• [HOW TO COMPLETE THIS TASK]
For this exercise, repeat the whole listing below exactly. Leave the pictures out.

• [DATA FOR REVIEW]
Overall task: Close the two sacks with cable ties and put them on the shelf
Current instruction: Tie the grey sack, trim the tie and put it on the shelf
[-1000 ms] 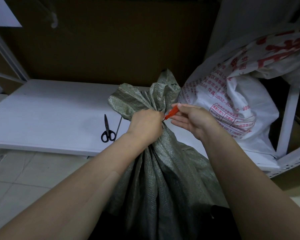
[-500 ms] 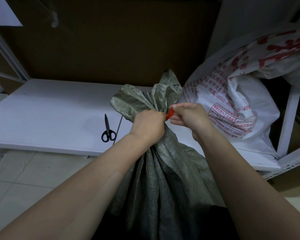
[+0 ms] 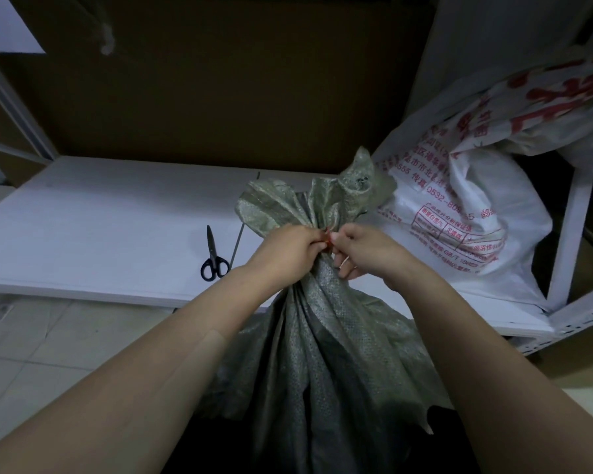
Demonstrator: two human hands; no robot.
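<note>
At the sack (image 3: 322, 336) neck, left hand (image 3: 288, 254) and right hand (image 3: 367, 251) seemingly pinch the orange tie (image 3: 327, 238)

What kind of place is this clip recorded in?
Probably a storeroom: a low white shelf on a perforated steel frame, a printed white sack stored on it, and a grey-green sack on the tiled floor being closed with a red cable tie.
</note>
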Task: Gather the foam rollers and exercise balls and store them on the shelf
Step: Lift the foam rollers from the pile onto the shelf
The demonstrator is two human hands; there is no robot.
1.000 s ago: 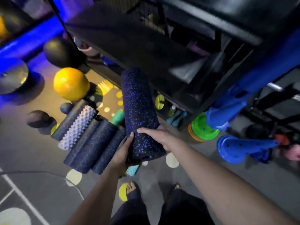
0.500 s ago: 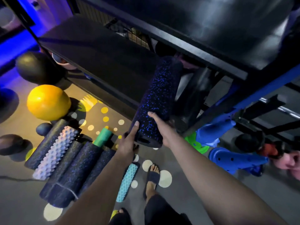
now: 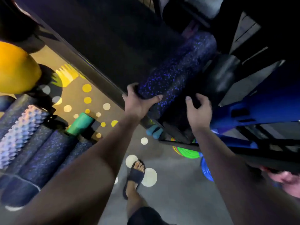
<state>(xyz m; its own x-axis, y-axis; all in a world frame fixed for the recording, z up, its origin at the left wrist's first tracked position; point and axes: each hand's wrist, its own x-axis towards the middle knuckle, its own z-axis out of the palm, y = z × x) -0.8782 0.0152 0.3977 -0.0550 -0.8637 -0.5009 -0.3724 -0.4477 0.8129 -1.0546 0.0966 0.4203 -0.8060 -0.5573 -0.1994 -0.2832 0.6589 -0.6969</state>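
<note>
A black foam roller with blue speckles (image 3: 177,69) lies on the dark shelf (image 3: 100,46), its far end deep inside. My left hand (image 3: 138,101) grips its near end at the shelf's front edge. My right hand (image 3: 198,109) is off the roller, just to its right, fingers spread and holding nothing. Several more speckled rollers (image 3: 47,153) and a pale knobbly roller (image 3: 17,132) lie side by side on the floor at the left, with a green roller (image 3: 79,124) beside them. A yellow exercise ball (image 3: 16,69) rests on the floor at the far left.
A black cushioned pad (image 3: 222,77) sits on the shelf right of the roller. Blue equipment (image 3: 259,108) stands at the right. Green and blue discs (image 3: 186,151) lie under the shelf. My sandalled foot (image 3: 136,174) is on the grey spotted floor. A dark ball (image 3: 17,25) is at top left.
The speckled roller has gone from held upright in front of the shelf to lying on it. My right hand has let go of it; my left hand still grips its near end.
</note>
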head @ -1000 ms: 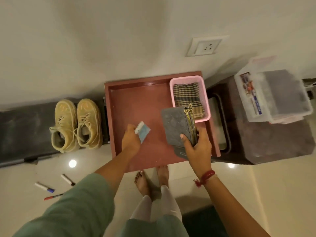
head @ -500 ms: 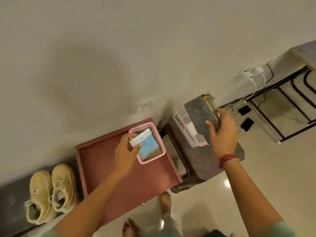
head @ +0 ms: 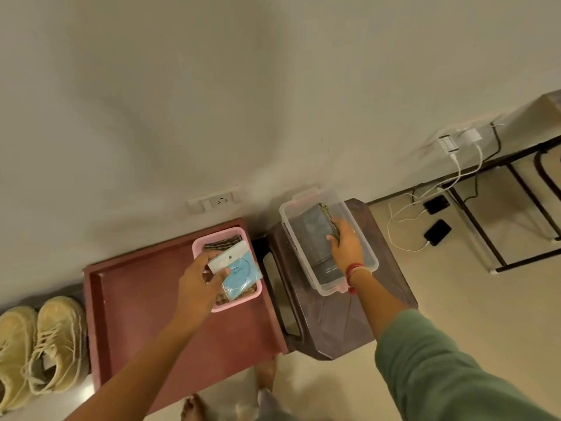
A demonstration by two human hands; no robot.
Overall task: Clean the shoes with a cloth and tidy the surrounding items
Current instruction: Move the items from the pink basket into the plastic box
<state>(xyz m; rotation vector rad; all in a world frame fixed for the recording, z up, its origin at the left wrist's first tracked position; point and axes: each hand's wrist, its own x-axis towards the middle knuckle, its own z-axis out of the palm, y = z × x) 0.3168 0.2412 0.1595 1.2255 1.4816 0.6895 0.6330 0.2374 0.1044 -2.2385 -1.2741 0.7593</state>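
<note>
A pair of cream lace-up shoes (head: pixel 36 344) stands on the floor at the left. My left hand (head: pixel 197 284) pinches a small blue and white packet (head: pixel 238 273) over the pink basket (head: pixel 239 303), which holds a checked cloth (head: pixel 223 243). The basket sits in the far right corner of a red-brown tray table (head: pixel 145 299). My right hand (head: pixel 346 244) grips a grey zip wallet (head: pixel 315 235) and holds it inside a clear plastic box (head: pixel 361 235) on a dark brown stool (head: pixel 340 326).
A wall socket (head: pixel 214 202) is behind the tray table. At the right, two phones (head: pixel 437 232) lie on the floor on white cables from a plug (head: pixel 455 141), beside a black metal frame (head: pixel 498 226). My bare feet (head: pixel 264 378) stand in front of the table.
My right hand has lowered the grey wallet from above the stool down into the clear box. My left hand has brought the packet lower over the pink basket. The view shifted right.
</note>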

• [WRITTEN SOLUTION]
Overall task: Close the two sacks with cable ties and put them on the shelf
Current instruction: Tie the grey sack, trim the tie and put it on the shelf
[-1000 ms] 
[-500 ms] 
[+0 ms] 
Demonstrator: two human hands; no robot.
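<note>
At the sack (image 3: 322, 336) neck, left hand (image 3: 288, 254) and right hand (image 3: 367, 251) seemingly pinch the orange tie (image 3: 327, 238)

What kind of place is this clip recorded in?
Probably a storeroom: a low white shelf on a perforated steel frame, a printed white sack stored on it, and a grey-green sack on the tiled floor being closed with a red cable tie.
</note>
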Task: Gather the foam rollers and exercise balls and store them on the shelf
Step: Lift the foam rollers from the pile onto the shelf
The demonstrator is two human hands; there is no robot.
1.000 s ago: 
0.500 s ago: 
now: 
<state>(xyz m; its own x-axis, y-axis; all in a world frame fixed for the recording, z up, its origin at the left wrist's first tracked position; point and axes: each hand's wrist, its own x-axis towards the middle knuckle, its own z-axis out of the palm, y = z × x) -0.8782 0.0152 0.3977 -0.0550 -0.8637 -0.5009 -0.3724 -0.4477 0.8129 -1.0546 0.0966 0.4203 -0.8060 -0.5573 -0.1994 -0.2832 0.6589 -0.6969</state>
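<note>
A black foam roller with blue speckles (image 3: 177,69) lies on the dark shelf (image 3: 100,46), its far end deep inside. My left hand (image 3: 138,101) grips its near end at the shelf's front edge. My right hand (image 3: 198,109) is off the roller, just to its right, fingers spread and holding nothing. Several more speckled rollers (image 3: 47,153) and a pale knobbly roller (image 3: 17,132) lie side by side on the floor at the left, with a green roller (image 3: 79,124) beside them. A yellow exercise ball (image 3: 16,69) rests on the floor at the far left.
A black cushioned pad (image 3: 222,77) sits on the shelf right of the roller. Blue equipment (image 3: 259,108) stands at the right. Green and blue discs (image 3: 186,151) lie under the shelf. My sandalled foot (image 3: 136,174) is on the grey spotted floor. A dark ball (image 3: 17,25) is at top left.
The speckled roller has gone from held upright in front of the shelf to lying on it. My right hand has let go of it; my left hand still grips its near end.
</note>
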head @ -1000 ms: 
head @ -500 ms: 
head @ +0 ms: 
A demonstration by two human hands; no robot.
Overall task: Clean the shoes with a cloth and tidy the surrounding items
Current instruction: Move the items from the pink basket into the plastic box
<state>(xyz m; rotation vector rad; all in a world frame fixed for the recording, z up, its origin at the left wrist's first tracked position; point and axes: each hand's wrist, its own x-axis towards the middle knuckle, its own z-axis out of the palm, y = z × x) 0.3168 0.2412 0.1595 1.2255 1.4816 0.6895 0.6330 0.2374 0.1044 -2.2385 -1.2741 0.7593</state>
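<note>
A pair of cream lace-up shoes (head: pixel 36 344) stands on the floor at the left. My left hand (head: pixel 197 284) pinches a small blue and white packet (head: pixel 238 273) over the pink basket (head: pixel 239 303), which holds a checked cloth (head: pixel 223 243). The basket sits in the far right corner of a red-brown tray table (head: pixel 145 299). My right hand (head: pixel 346 244) grips a grey zip wallet (head: pixel 315 235) and holds it inside a clear plastic box (head: pixel 361 235) on a dark brown stool (head: pixel 340 326).
A wall socket (head: pixel 214 202) is behind the tray table. At the right, two phones (head: pixel 437 232) lie on the floor on white cables from a plug (head: pixel 455 141), beside a black metal frame (head: pixel 498 226). My bare feet (head: pixel 264 378) stand in front of the table.
My right hand has lowered the grey wallet from above the stool down into the clear box. My left hand has brought the packet lower over the pink basket. The view shifted right.
</note>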

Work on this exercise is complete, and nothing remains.